Signed-off-by: Surabhi Gogte <sgogte@xxxxxxxxxxxxxxx>
---
drivers/nvme/host/core.c | 15 ++++-
drivers/nvme/host/nvme.h | 1 +
drivers/nvme/host/rdma.c | 127 ++++++++++++++++++++++-----------------
3 files changed, 86 insertions(+), 57 deletions(-)

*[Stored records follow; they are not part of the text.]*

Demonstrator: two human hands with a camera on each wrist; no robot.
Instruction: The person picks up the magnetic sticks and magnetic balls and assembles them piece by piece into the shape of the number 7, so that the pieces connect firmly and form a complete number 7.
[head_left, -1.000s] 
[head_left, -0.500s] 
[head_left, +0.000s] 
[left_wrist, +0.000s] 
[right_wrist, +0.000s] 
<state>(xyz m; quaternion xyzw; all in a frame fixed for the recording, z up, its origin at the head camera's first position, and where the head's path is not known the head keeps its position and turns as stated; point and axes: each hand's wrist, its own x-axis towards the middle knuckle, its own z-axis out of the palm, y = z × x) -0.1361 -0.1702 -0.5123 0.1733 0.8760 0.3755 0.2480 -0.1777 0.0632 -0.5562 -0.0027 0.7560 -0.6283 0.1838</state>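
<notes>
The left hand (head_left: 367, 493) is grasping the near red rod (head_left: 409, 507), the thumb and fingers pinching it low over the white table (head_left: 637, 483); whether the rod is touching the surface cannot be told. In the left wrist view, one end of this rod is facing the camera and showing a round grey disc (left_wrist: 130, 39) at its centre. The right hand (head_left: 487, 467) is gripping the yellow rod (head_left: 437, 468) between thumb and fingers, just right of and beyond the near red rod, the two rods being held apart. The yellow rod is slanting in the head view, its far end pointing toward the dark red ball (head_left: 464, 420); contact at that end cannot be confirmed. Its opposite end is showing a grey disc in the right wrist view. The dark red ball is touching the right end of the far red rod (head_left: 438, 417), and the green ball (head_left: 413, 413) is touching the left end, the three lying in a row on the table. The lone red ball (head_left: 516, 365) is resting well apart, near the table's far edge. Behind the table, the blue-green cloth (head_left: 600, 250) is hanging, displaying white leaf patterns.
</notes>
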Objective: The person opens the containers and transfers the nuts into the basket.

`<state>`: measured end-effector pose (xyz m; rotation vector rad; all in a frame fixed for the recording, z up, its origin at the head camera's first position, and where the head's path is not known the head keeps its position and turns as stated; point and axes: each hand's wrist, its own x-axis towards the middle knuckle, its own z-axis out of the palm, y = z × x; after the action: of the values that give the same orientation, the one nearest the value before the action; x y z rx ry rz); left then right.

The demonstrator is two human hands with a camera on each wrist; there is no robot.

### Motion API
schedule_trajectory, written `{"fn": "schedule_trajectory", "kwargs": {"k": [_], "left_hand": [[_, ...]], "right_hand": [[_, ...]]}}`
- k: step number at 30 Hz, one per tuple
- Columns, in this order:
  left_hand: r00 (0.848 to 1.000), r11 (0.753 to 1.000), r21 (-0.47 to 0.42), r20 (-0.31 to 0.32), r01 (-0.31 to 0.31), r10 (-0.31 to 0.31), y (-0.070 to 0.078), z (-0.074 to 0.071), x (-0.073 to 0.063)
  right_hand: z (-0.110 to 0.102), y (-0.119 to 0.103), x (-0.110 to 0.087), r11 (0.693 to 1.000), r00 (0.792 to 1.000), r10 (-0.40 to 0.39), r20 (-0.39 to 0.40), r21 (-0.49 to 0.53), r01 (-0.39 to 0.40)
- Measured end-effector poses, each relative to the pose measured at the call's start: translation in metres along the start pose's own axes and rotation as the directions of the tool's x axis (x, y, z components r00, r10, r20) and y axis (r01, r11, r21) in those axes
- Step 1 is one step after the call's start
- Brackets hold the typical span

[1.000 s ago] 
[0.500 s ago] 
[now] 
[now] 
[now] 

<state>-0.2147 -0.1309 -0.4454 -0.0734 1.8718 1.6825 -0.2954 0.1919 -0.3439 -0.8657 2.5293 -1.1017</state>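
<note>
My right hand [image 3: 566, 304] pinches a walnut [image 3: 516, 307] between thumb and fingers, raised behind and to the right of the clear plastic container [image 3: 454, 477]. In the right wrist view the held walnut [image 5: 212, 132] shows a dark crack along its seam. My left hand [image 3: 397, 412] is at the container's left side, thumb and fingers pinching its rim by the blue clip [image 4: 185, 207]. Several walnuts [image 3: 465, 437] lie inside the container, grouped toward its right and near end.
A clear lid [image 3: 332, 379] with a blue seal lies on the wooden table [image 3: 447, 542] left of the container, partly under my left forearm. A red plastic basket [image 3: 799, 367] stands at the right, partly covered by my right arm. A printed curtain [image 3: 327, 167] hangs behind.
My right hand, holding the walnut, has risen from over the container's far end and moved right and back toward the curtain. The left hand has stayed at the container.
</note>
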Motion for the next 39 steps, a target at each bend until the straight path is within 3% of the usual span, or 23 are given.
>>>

diff --git a/drivers/nvme/host/core.c b/drivers/nvme/host/core.c
index dc388e24caad..f1247a61c797 100644
--- a/drivers/nvme/host/core.c
+++ b/drivers/nvme/host/core.c
@@ -107,7 +107,8 @@ MODULE_PARM_DESC(disable_pi_offsets,
"disable protection information if it has an offset");
/*
- * nvme_wq - hosts nvme related works that are not reset or delete
+ * nvme_wq - hosts nvme related works that are not queue setup, reset or delete
+ * nvme_setup_wq - hosts nvme queue setup works
* nvme_reset_wq - hosts nvme reset works
* nvme_delete_wq - hosts nvme delete works
*
@@ -126,6 +127,9 @@ EXPORT_SYMBOL_GPL(nvme_reset_wq);
struct workqueue_struct *nvme_delete_wq;
EXPORT_SYMBOL_GPL(nvme_delete_wq);
+struct workqueue_struct *nvme_setup_wq;
+EXPORT_SYMBOL_GPL(nvme_setup_wq);
+
static LIST_HEAD(nvme_subsystems);
DEFINE_MUTEX(nvme_subsystems_lock);
@@ -5415,10 +5419,14 @@ static int __init nvme_core_init(void)
if (!nvme_delete_wq)
goto destroy_reset_wq;
+ nvme_setup_wq = alloc_workqueue("nvme-setup-wq", wq_flags, 0);
+ if (!nvme_setup_wq)
+ goto destroy_delete_wq;
+
result = alloc_chrdev_region(&nvme_ctrl_base_chr_devt, 0,
NVME_MINORS, "nvme");
if (result < 0)
- goto destroy_delete_wq;
+ goto destroy_setup_wq;
result = class_register(&nvme_class);
if (result)
@@ -5452,6 +5460,8 @@ static int __init nvme_core_init(void)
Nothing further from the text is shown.